Monday, May 25, 2015

Brief Commentary on Working For a Living



      So I set aside a few days to binge-watch Grace & Frankie;
...y' know, the web series starring Lily Tomlin and Jane Fonda, the series that I knew I'd love before I saw the teaser still-shot with Martin Sheen and my beloved Sam Waterston suddenly reaching across a dining table and holding hands, and, well, part of why I do enjoy it is the fact that these interesting, beautifully dressed women get to start anew, having drastically different adventures than their previous. I admire and envy that. When I'm not laughing at June Diane Raphael as Fonda's eldest daughter, making brutally honest jokes, I am, according to the recent norm, thinking of myself again. Yes, I want to make a number of changes, I want to go for drinks with my friends, to compartmentalize my stress instead of having it all heaped in one bin, and to suddenly, magically be in a better place.
That would be a dream for any one of us, right? Wouldn't it be great to just blink and suddenly be at that next plane of existence you've been working toward, like if Reese Witherspoon in Legally Blonde suddenly went from studying for the LSATs the night of a keg party to tossing that dorky graduate cap at Harvard? Without a representation (albeit a sparkly pink one) of the blood, sweat and nagging frustration in life, that would've been a very short movie. I understand that every worthwhile thing we truly want takes effort. In the Grace & Frankie world, those women had lovingly furnished homes, great hair and cool boots because they were hardworking seventy-year-old women who had built their own little empires. They had years of employment and saving to pull from. If I want a sweater collection as pretty as Grace's, I have to slowly get my hands on those sweaters one piece at a time like nearly every other person on the planet. I have to commit to the struggle. Every day.
       I remember briefly commiserating one day at the retail position I had four jobs ago when an elderly customer talked about her former retail career. She referred to it as simply "trying to survive". I could relate. It was a nice moment, a seconds-long bonding session.

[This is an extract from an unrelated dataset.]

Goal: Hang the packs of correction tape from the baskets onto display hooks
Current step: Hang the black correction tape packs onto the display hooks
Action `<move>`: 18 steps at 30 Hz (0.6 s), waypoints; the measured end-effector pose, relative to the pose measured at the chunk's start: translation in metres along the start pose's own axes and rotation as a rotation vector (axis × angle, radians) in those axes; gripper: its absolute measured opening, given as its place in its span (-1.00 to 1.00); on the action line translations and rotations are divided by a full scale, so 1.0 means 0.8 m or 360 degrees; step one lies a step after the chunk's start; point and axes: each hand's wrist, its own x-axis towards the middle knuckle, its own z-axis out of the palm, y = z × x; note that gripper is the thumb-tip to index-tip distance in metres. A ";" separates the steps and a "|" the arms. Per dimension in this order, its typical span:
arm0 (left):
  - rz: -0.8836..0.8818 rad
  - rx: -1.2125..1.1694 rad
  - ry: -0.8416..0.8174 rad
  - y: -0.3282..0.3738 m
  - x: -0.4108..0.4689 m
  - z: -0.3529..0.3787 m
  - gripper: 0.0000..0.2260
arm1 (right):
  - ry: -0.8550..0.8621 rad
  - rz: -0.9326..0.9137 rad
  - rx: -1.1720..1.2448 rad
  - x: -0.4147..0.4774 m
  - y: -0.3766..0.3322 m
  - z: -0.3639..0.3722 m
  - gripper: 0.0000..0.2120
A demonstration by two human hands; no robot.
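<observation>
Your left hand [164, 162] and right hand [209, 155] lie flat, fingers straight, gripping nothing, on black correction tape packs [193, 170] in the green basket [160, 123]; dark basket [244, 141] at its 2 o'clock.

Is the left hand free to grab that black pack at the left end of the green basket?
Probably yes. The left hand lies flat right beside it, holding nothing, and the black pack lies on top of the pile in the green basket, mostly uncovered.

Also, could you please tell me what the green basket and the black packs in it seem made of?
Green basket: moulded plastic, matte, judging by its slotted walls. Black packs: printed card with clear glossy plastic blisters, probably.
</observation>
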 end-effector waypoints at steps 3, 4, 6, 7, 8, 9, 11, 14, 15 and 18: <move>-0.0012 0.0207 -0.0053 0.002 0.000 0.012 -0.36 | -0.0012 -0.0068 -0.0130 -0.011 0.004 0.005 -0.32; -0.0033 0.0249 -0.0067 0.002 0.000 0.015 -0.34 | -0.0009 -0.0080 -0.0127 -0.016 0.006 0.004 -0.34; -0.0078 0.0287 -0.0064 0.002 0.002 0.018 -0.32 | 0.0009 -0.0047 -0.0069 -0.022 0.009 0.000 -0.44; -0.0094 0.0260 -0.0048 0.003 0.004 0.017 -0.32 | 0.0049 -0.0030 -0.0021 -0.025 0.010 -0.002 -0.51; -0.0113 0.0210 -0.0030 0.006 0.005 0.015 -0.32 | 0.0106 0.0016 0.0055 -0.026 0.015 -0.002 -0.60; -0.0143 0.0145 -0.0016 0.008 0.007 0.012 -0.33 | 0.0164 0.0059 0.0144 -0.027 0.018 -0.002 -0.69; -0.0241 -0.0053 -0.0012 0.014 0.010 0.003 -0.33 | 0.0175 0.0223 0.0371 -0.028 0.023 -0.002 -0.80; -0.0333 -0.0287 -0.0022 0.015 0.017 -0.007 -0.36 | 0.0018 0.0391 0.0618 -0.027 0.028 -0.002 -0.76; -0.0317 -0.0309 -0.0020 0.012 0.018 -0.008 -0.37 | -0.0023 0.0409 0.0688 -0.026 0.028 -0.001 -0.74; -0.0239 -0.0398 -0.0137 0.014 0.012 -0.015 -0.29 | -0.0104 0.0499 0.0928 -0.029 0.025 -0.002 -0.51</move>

       Recently, my laptop conked out. It was devastating for the part of me that wanted to finish binge-watching the Danish TV show 'Rita' and work on the two books I'm writing that I'm keeping entirely on Word documents. Getting a replacement computer was wonderful, a relief, like a reunion with an incredibly useful boyfriend, but on the downside, I now have Windows 8 and do not have a way of working on my books and I hate this hiatus. It's driving me crazy. And this mood I'm in about my computer isn't just 'cause of my ferocious internet addiction, I swear.I don't have a program in place that holds onto everything I wrote already in the formats I chose. There are pictures and mock e-mails that I don't want to have to paste and edit all over again. Right now I can only look at what I've done and write new ideas by hand, which is an odd, nice throwback, I guess, to seventh grade, when instead of listening my rude, loud English teacher shout about a novel, I threw myself into whatever tween adventure I was misguided and doggedly excited about, my hand cramping, ink smearing along the side of my palm. Even though those stories are silly, I fondly remember my commitment to them and the flow of ideas - it was a rush.

         I find myself looking at artists and wondering how they make a living with their art, even after seeing That Guy ...Who Was in That Thing, . Is it obsessive commitment that gets them this film role, these club gigs, this multiple-book deal? I don't quite get it. But I am hungry and, as actor Zeljko Ivanek put it, "there were no other options", I can commit to the struggle. I'm a writer. I'm screwed.